_Exercise prompt_
The response should be a faithful copy of every record, with nothing left out.

(Data excerpts)
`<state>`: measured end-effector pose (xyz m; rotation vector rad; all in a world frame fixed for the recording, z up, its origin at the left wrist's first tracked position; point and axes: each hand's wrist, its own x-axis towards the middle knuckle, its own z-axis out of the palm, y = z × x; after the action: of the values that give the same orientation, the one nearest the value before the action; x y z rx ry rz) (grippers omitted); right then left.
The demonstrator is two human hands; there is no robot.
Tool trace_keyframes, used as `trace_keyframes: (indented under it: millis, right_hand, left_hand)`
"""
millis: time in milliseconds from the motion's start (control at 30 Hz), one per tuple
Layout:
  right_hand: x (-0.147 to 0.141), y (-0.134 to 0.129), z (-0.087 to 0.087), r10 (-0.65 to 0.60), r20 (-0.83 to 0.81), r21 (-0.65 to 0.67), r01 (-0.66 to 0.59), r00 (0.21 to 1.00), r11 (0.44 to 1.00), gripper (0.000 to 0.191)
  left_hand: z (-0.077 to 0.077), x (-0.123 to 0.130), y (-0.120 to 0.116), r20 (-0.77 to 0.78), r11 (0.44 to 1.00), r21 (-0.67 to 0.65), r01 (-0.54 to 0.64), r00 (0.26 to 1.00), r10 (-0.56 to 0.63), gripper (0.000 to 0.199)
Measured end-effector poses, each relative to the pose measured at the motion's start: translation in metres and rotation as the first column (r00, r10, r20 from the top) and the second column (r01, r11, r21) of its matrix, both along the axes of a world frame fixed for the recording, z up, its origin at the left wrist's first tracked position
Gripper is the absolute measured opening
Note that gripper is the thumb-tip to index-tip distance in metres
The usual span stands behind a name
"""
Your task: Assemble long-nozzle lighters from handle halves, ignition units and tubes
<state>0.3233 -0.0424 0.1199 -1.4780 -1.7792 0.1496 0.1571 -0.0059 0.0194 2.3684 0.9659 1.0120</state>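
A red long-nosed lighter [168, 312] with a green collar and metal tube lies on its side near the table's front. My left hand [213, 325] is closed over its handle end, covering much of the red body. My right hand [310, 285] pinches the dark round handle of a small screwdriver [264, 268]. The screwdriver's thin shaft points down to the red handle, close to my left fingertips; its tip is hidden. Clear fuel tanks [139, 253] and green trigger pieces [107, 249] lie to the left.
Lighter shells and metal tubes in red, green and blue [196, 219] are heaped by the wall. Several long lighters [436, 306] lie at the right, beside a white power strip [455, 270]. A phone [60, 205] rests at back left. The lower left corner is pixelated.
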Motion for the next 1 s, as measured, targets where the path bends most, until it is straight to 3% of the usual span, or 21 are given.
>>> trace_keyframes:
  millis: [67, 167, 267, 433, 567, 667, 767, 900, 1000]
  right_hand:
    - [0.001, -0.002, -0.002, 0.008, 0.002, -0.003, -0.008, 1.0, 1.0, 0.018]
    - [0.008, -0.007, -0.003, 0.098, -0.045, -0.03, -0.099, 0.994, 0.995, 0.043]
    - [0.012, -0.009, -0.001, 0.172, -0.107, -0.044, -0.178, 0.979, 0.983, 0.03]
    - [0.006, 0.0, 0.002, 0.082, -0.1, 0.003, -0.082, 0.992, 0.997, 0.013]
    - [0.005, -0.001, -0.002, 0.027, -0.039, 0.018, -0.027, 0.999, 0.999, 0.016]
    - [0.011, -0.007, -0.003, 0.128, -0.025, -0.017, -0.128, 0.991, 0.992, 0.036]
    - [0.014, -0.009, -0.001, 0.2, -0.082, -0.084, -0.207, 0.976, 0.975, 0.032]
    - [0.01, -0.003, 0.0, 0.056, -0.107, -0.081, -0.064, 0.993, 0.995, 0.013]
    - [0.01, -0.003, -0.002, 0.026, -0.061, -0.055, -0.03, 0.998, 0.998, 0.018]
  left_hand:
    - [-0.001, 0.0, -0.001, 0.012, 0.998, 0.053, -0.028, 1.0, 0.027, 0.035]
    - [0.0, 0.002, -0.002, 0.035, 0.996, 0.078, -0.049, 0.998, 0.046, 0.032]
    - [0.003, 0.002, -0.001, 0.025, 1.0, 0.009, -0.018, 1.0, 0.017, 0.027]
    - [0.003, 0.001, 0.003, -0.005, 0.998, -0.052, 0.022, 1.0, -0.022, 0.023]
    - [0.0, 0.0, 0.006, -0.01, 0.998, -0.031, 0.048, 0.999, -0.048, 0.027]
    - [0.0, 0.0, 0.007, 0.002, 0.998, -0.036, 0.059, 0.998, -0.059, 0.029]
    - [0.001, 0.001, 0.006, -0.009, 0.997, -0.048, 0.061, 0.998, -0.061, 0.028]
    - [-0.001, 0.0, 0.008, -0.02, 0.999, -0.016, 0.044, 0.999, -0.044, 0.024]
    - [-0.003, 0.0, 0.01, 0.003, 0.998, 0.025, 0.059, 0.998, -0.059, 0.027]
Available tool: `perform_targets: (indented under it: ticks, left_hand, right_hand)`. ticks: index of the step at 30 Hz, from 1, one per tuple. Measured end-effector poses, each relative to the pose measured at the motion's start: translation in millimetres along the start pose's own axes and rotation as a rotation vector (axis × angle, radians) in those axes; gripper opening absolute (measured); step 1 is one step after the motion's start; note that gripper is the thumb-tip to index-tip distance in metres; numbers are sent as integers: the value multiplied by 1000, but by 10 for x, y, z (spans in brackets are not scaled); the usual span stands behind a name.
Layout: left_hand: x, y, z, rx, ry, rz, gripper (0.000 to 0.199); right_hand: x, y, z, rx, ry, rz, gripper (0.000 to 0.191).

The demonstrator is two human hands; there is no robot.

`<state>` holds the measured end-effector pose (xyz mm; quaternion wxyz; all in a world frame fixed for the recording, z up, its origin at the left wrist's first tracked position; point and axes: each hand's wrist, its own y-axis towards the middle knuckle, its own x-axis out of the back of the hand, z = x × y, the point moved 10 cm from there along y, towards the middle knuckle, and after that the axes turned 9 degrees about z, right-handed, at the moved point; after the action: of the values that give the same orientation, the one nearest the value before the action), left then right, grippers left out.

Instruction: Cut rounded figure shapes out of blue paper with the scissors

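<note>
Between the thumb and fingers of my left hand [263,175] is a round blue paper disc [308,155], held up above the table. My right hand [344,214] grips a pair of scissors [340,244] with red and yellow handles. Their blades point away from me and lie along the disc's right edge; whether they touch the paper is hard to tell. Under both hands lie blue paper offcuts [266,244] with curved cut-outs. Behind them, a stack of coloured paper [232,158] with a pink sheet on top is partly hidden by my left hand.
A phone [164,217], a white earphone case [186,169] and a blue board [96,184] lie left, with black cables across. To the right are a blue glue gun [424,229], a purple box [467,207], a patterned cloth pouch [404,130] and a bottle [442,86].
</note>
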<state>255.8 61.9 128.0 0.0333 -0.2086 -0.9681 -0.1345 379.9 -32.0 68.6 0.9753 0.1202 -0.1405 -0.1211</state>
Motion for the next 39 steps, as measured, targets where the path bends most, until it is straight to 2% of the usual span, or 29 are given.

_Answer space_
`<state>`: measured end-effector pose (xyz m; rotation vector rad; all in a world frame fixed for the recording, z up, its origin at the left wrist's first tracked position; point and axes: each hand's wrist, its own x-axis towards the middle knuckle, its own z-axis out of the palm, y = z × x; after the action: of the values that give the same orientation, the one nearest the value before the action; x y z rx ry rz) (grippers omitted); right then left.
The demonstrator is two human hands; there is no robot.
Tool trace_keyframes, used as `trace_keyframes: (indented under it: millis, right_hand, left_hand)`
"""
millis: time in milliseconds from the motion's start (control at 30 Hz), one per tuple
Layout:
  right_hand: x (-0.147 to 0.141), y (-0.134 to 0.129), z (-0.087 to 0.087), r10 (-0.65 to 0.60), r20 (-0.83 to 0.81), r21 (-0.65 to 0.67), r01 (-0.66 to 0.59), r00 (0.21 to 1.00), r11 (0.44 to 1.00), gripper (0.000 to 0.191)
  left_hand: z (-0.077 to 0.077), x (-0.123 to 0.130), y (-0.120 to 0.116), r20 (-0.77 to 0.78), r11 (0.44 to 1.00), r21 (-0.67 to 0.65), r01 (-0.54 to 0.64), r00 (0.26 to 1.00), r10 (-0.56 to 0.63), gripper (0.000 to 0.199)
Measured end-effector poses, each relative to the pose measured at the motion's start: translation in metres and rotation as the first column (r00, r10, r20 from the top) and the second column (r01, r11, r21) of its matrix, both along the axes of a world frame fixed for the recording, z up, its origin at the left wrist's first tracked position
Gripper is the absolute measured opening
Note that gripper is the thumb-tip to index-tip distance in metres
The usual span stands behind a name
"""
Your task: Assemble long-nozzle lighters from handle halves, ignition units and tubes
<state>0.3233 -0.0424 0.1199 -1.4780 -1.7792 0.1496 0.1571 -0.0059 0.0194 2.3684 0.9659 1.0120</state>
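A red long-nosed lighter [168, 312] with a green collar and metal tube lies on its side near the table's front. My left hand [213, 325] is closed over its handle end, covering much of the red body. My right hand [310, 285] pinches the dark round handle of a small screwdriver [264, 268]. The screwdriver's thin shaft points down to the red handle, close to my left fingertips; its tip is hidden. Clear fuel tanks [139, 253] and green trigger pieces [107, 249] lie to the left.
Lighter shells and metal tubes in red, green and blue [196, 219] are heaped by the wall. Several long lighters [436, 306] lie at the right, beside a white power strip [455, 270]. A phone [60, 205] rests at back left. The lower left corner is pixelated.
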Motion for the next 1 s, as measured, targets where the path bends most, until it is straight to 3% of the usual span, or 21 are given.
>>> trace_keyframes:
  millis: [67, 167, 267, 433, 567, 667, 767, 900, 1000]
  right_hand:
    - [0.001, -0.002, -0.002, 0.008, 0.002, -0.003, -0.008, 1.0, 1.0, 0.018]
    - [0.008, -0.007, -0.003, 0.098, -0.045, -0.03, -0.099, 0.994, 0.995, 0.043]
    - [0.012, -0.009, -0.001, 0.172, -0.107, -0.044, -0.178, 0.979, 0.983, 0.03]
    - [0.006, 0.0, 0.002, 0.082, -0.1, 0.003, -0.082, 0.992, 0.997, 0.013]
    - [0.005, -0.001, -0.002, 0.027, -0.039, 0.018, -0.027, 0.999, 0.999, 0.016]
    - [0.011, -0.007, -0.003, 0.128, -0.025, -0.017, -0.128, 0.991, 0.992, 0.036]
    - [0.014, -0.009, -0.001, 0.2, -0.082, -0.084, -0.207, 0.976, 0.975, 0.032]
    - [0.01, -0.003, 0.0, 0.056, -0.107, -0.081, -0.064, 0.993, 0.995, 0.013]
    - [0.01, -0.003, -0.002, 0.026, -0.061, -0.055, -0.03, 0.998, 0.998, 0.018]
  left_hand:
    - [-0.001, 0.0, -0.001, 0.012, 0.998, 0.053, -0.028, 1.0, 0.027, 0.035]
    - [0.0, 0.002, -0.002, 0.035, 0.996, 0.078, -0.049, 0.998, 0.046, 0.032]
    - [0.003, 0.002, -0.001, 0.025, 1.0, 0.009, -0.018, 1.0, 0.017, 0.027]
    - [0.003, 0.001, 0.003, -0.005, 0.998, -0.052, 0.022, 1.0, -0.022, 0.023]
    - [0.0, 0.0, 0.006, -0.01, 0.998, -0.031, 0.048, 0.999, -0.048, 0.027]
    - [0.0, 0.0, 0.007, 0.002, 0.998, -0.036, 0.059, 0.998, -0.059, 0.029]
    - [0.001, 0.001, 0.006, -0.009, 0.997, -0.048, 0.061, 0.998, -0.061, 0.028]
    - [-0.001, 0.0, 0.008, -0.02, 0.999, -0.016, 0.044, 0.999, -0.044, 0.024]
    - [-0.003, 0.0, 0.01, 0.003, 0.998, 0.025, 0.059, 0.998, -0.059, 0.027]
Available tool: `perform_targets: (indented under it: ticks, left_hand, right_hand)`. ticks: index of the step at 30 Hz, from 1, one per tuple. Measured end-effector poses, each relative to the pose measured at the motion's start: translation in millimetres along the start pose's own axes and rotation as a rotation vector (axis × angle, radians) in those axes; gripper opening absolute (measured); step 1 is one step after the motion's start; note that gripper is the thumb-tip to index-tip distance in metres; numbers are sent as integers: the value multiplied by 1000, but by 10 for x, y, z (spans in brackets are not scaled); the usual span stands behind a name.
Layout: left_hand: x, y, z, rx, ry, rz, gripper (0.000 to 0.199); right_hand: x, y, z, rx, ry, rz, gripper (0.000 to 0.191).

The demonstrator is two human hands; there is no robot.

`<state>` holds the measured end-effector pose (xyz mm; quaternion wxyz; all in a world frame fixed for the recording, z up, its origin at the left wrist's first tracked position; point and axes: each hand's wrist, its own y-axis towards the middle knuckle, its own x-axis out of the back of the hand, z = x × y, the point moved 10 cm from there along y, towards the middle knuckle, and after that the axes turned 9 degrees about z, right-handed, at the moved point; after the action: of the values that give the same orientation, the one nearest the value before the action), left then right, grippers left out.

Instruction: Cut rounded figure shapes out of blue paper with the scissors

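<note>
Between the thumb and fingers of my left hand [263,175] is a round blue paper disc [308,155], held up above the table. My right hand [344,214] grips a pair of scissors [340,244] with red and yellow handles. Their blades point away from me and lie along the disc's right edge; whether they touch the paper is hard to tell. Under both hands lie blue paper offcuts [266,244] with curved cut-outs. Behind them, a stack of coloured paper [232,158] with a pink sheet on top is partly hidden by my left hand.
A phone [164,217], a white earphone case [186,169] and a blue board [96,184] lie left, with black cables across. To the right are a blue glue gun [424,229], a purple box [467,207], a patterned cloth pouch [404,130] and a bottle [442,86].
</note>
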<state>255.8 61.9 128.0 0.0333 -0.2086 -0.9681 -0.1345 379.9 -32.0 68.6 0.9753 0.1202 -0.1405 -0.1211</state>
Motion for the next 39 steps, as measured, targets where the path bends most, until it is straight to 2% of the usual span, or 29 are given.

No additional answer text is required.